**Exercise description:**
Output exactly the lines from the first line of the records below through the line containing "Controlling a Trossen", both included, leaving out any pictures.

**Data items:**

++++++++

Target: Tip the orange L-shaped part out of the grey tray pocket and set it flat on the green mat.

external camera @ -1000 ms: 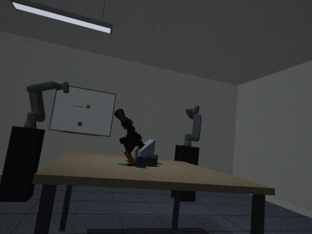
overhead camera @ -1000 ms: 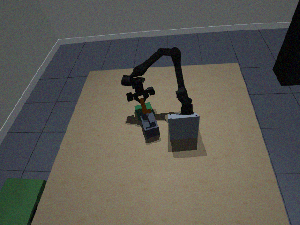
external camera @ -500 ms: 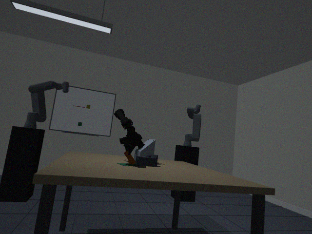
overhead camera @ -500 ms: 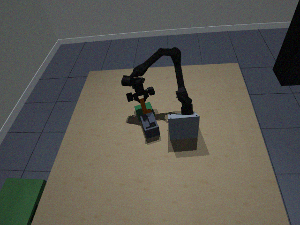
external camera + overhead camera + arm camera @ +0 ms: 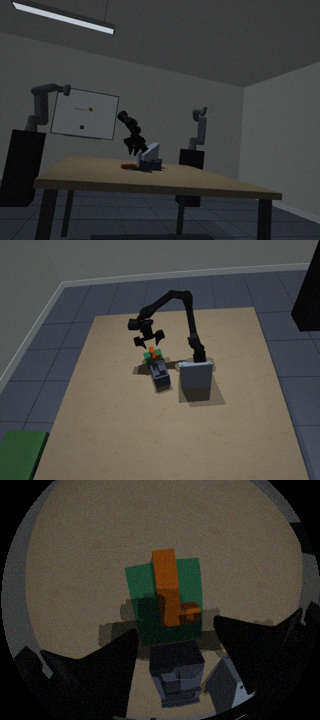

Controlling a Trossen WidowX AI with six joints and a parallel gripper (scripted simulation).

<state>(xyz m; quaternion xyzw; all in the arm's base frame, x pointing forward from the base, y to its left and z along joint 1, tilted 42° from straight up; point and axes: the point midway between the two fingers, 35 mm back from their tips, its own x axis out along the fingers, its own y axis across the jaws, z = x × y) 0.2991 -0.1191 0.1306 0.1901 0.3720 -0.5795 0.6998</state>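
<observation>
The orange L-shaped part lies on the green mat and looks flat. Its L-shaped end is toward the tray, with the short leg to the right in the wrist view. Its far end reaches slightly past the mat's far edge. The grey tray stands beside the mat, its pocket showing empty. My gripper is open and empty, above the part and clear of it. The part's underside is hidden.
The pale grey block at the arm's base stands close beside the tray. The arm's shadow falls across the mat and part of the orange part. A green block is off the table's near left side.
</observation>
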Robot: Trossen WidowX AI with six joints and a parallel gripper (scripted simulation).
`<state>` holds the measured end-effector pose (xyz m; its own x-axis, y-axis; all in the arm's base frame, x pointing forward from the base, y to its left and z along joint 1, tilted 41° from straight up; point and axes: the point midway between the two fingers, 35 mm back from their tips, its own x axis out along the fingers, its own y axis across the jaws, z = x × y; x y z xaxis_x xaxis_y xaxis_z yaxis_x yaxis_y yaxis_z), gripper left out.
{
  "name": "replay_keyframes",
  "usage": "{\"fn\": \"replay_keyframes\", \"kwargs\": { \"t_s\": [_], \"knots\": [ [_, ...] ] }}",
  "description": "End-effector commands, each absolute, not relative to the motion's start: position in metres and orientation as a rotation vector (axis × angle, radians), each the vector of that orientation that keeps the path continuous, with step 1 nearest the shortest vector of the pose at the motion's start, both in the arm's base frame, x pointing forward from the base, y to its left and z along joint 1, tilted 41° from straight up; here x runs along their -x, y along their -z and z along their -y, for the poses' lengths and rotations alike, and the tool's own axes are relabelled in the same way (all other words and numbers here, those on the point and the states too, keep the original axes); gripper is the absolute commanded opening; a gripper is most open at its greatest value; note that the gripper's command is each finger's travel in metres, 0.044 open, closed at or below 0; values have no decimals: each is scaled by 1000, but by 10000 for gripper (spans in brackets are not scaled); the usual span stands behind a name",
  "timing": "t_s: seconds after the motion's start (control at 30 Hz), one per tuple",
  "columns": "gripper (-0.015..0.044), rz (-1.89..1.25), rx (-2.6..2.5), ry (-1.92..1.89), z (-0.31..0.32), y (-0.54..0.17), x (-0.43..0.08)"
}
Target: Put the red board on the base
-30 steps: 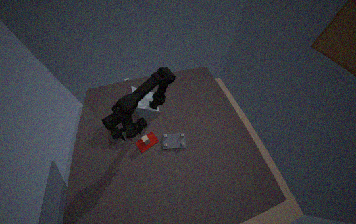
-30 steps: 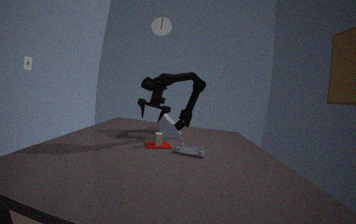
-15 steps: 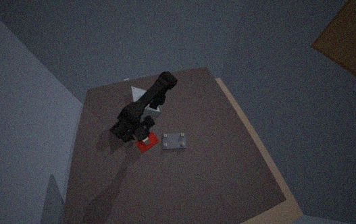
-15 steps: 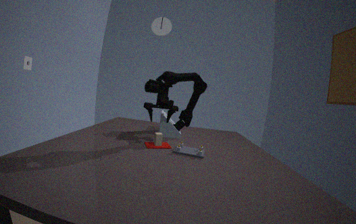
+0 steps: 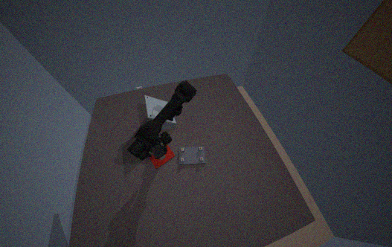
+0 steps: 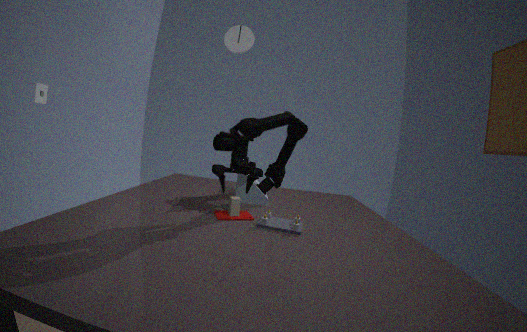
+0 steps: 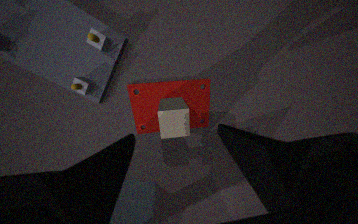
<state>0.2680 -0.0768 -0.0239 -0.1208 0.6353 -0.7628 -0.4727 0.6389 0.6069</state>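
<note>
red board [image 5: 158,162] [image 6: 223,215] [image 7: 147,107] lay flat on the brown table [image 5: 233,178] [image 6: 318,265] [image 7: 260,75], square pale handle [image 6: 235,206] [image 7: 174,123] up. exterior view: grey base [image 5: 192,155] [image 6: 282,225] [image 7: 50,47] sat just right of the board, the two near each other, board not on the posts. four posts on the base, gold pins on top; wrist view took in only part of the base. corner holes visible in the board.

gripper [image 6: 236,192] [image 7: 177,132] pointed down above the board, fingers wide apart, nothing between them; in the exterior view the tips were higher than the handle top. black arm [image 5: 167,109] [image 6: 273,121] bent over from the right. white angled panel [image 5: 154,106] [image 6: 253,196] stood on the far side of board and base.
</note>
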Motion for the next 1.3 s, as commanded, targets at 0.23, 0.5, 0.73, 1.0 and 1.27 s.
{"fn": "replay_keyframes", "kwargs": {
  "t_s": [0.23,0.5,0.73,1.0,1.27],
  "knots": [
    [440,-1402,-154,-949,65,37,-268],
    [440,-1402,-154,-949,57,47,-266],
    [440,-1401,-154,-949,50,55,-265],
    [440,-1401,-155,-949,41,64,-263],
    [440,-1401,-155,-950,33,73,-260]
  ]
}}
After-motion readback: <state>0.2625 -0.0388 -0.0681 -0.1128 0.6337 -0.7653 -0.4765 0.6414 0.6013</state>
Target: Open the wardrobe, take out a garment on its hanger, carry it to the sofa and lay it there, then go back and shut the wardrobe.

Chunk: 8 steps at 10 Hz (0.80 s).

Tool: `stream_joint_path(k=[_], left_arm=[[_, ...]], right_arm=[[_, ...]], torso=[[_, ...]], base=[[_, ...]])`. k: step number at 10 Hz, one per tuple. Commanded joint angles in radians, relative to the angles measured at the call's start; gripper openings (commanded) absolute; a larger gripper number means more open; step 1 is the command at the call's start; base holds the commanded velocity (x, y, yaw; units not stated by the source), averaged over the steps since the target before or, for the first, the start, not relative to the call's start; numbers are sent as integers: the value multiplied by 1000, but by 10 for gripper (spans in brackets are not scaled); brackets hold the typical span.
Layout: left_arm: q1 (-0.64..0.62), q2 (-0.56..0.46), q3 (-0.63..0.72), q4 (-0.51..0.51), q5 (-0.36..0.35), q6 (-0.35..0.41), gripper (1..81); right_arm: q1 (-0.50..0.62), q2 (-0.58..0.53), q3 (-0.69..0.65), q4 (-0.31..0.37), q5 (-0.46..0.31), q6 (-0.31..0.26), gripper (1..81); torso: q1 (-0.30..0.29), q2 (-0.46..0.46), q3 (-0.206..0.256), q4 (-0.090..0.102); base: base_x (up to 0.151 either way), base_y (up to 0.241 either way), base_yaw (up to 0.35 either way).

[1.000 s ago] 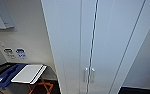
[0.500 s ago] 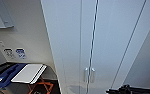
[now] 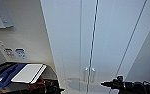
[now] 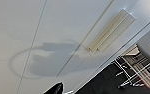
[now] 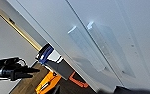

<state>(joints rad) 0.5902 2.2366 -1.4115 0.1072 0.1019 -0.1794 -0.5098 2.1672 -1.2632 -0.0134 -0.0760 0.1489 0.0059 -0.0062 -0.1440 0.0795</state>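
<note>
- The wardrobe point(image 3: 96, 37) stands directly ahead in the head view, both doors shut, with only a thin dark seam between them.
- Its pair of pale handles point(image 3: 89, 74) sits side by side at the seam, low in the head view; the wrist views show the same pair close up point(image 5: 91, 47).
- Judged progress: the task is at its very start. The doors are not yet opened, and the taking out of the coat, the carrying, the laying down and the closing are all left. Coat, hanger and sofa presumably lie behind the doors or elsewhere.
- The right gripper point(image 3: 106, 84) reaches in from the right, below and just right of the handles, near them but apart. Its tip looks narrow and carries nothing; how far the fingers stand apart I cannot tell.
- The left gripper point(image 3: 56, 89) sits low at the bottom edge, left of the handles. Its finger state cannot be told; it appears to carry nothing.
- Edges: the handles are slim vertical strips standing proud of the flat door faces, the only purchase on them.
- Room: left of the wardrobe a cluttered low surface point(image 3: 28, 75) with a white tablet-like slab point(image 3: 28, 73) and blue items lies close to the door's swing. Bare wall on the right.
</note>
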Motion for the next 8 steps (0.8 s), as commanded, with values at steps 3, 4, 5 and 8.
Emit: stream_joint_path(k=[3,4,5,8], left_arm=[[-226,121,-124,-54,117,-2,811],[-235,161,-153,-54,117,-3,811],[-241,189,-167,-55,117,-11,811],[-269,264,-201,-54,116,-32,811]], right_arm=[[204,53,-54,27,-61,40,811],[217,80,-72,27,-71,47,811],[224,105,-94,27,-81,50,811],[231,166,-155,29,-84,58,811]], torso=[[0,1,-1,0],[0,1,-1,0],[1,1,-1,0],[1,2,-1,0]], base=[[0,0,0],[0,0,0],[0,0,0],[0,0,0]])
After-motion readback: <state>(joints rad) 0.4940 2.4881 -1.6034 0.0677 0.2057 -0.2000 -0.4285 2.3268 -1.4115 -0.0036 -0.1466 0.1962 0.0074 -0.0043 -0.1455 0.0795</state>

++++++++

**Output for this task:**
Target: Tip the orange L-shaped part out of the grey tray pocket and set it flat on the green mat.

external camera @ -1000 ms: 
overhead camera @ -1000 ms: 
external camera @ -500 ms: 
overhead camera @ -500 ms: 
external camera + overhead camera + arm camera @ +0 ms: 

Controlling a Trossen WidowX AI with six joints and a parallel gripper (scripted simulation).

This output contains the complete answer.